EXERCISE DETAILS:
Extract the full listing below without altering a single character.

DATA SHOWN:
========================

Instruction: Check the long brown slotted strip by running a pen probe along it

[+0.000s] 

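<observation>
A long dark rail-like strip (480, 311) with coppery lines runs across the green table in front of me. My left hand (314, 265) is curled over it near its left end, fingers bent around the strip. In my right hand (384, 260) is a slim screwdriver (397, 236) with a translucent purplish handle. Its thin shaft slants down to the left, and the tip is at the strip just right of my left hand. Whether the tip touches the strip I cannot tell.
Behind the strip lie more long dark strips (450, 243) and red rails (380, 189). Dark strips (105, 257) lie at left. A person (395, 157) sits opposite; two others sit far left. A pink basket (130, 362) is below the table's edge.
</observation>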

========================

OUTPUT FOR THIS EXERCISE:
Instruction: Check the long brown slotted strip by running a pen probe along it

[+0.000s] 

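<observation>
A long dark rail-like strip (480, 311) with coppery lines runs across the green table in front of me. My left hand (314, 265) is curled over it near its left end, fingers bent around the strip. In my right hand (384, 260) is a slim screwdriver (397, 236) with a translucent purplish handle. Its thin shaft slants down to the left, and the tip is at the strip just right of my left hand. Whether the tip touches the strip I cannot tell.
Behind the strip lie more long dark strips (450, 243) and red rails (380, 189). Dark strips (105, 257) lie at left. A person (395, 157) sits opposite; two others sit far left. A pink basket (130, 362) is below the table's edge.
</observation>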

What was asked for in the exercise is now done.